Mr Justice Lane ruled that the claimants’ judicial review only succeeded on one of the five grounds advanced. One of the reasons the Defence Afghan Relocation and Resettlement team had refused their applications was because they considered the BBC to be independent from the government. Mr Justice Lane disagreed, he ruled that “the caseworker erred in confining their decisions to the issue of whether working for the BBC amounted to working for HMG, at the expense of considering whether… a journalist working for the BBC or any other news organisation could be said to have worked alongside an HMG department, in partnership with or closely supporting that department”. Additionally, the fact the Taliban strongly consider the BBC to be a part of the UK government should have been relevant to the decisionmaker.

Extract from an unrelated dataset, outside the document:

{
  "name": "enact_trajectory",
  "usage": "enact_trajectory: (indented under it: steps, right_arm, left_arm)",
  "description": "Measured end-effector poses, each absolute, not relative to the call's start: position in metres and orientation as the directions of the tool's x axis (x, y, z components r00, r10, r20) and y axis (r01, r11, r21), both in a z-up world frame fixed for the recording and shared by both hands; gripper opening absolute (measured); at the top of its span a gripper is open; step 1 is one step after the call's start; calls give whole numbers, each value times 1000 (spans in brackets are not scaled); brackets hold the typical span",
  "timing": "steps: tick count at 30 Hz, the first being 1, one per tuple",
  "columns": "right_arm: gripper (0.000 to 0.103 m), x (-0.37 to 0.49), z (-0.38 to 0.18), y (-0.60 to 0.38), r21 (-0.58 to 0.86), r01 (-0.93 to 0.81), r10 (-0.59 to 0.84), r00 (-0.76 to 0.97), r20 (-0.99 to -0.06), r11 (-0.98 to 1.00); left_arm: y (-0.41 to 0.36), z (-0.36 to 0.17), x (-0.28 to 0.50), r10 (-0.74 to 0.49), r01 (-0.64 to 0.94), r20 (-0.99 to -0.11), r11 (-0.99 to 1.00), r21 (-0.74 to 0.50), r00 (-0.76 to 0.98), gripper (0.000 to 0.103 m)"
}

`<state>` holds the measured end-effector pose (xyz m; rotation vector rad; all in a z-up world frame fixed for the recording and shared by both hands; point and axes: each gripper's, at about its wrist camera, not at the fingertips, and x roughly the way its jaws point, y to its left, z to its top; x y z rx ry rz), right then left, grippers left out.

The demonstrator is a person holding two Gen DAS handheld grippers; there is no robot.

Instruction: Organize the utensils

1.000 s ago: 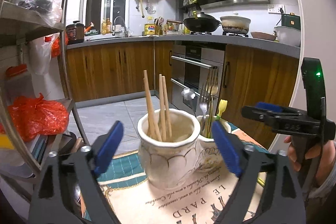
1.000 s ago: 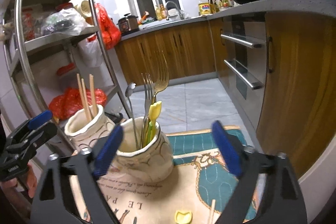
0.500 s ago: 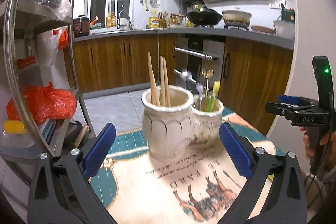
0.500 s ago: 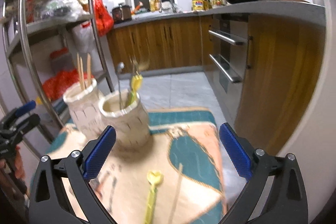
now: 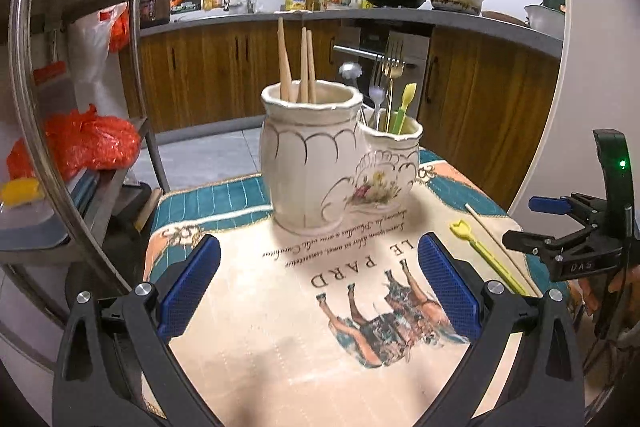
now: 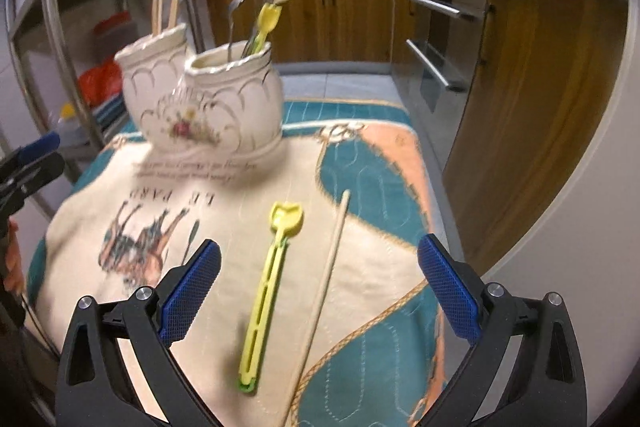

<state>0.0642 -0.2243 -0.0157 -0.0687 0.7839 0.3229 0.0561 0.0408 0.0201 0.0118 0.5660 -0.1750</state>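
Two cream ceramic holders stand on the printed cloth. The taller holder holds three wooden chopsticks. The shorter holder holds forks, a spoon and a yellow-green utensil. A yellow plastic utensil and a single wooden chopstick lie flat on the cloth, between my right gripper's open fingers and below them. My left gripper is open and empty, back from the holders. The right gripper also shows in the left wrist view.
The cloth-covered table has its far edge just behind the holders. A metal shelf rack with red bags stands close on the left. Wooden kitchen cabinets and an oven lie beyond on the right.
Both grippers have pulled back from the holders and tilted down. The yellow utensil and loose chopstick now lie in full view under the right gripper.
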Motion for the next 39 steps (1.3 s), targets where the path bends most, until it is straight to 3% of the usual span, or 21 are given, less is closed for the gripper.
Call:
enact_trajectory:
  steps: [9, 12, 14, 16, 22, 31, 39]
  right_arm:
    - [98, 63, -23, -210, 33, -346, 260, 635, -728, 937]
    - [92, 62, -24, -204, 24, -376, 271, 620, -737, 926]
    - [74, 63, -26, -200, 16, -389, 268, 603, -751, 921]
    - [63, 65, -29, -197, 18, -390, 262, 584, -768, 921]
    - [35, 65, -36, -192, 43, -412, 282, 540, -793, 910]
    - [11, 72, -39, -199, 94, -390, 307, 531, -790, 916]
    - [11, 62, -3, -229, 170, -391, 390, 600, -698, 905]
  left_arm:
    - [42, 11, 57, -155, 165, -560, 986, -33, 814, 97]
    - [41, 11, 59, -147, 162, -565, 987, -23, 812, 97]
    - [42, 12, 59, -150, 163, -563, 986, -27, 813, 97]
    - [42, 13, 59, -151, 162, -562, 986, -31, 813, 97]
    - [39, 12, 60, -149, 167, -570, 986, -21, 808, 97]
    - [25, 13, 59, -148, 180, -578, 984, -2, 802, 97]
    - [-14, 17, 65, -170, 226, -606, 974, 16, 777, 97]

Curiously, Mr Justice Lane rejected Ground 1A, which claimed that the defendant had not provided legally adequate reasons for the refusal of the claimants applications. He stated that if caseworkers had to give detailed reasoning for every refusal decision, it would divert resources and not allow applications to be decided as quickly. Yet it has been reported that there are only around five to eight Foreign Office staff working on the ACRS. In contrast, there are around 540 staff working on the parallel Ukrainian Schemes. Government support for Afghan refugees dwindles in comparison to the assistance provided for Ukrainian refugees. As of 21 February 2023, the UK has received a total of 271,600 Ukraine Visa scheme applications and issued a total of 219,400 visas. There is a clear disparity in how these refugees are being treated. The recent case of AB, R (On the Application Of) v Secretary of State for the Home Department & Ors [2023] EWHC 287 (Admin) (10 February 2023) discussed how the biometric data requirement for Ukrainian citizens has been waived until they have entered the UK, but there has been a failure to provide Afghans citizens with any similar scheme for applications under ARAP or LOTR. This disparity was justified by a concern for immigration control and security...
Boris Johnson dubbed Operation Pitting the evacuation effort of the century. In June 2022, medals were presented to RAF personnel who had assisted on the operation. However, it seems the British government have been celebrating their successes prematurely, as people eligible for safe evacuation have continued to live in fear for their lives ever since the last flight to freedom left the tarmac at Kabul airport. The controversial twenty-year long ‘British mission in Afghanistan’ which aimed to teach ‘British values’ across the country, clearly demonstrates the sheer hypocrisy of the UK government who have abandoned the people who helped deliver their ideals and values. The current government schemes are defective and the UK must act fast to rectify its broken promises to the people of Afghanistan.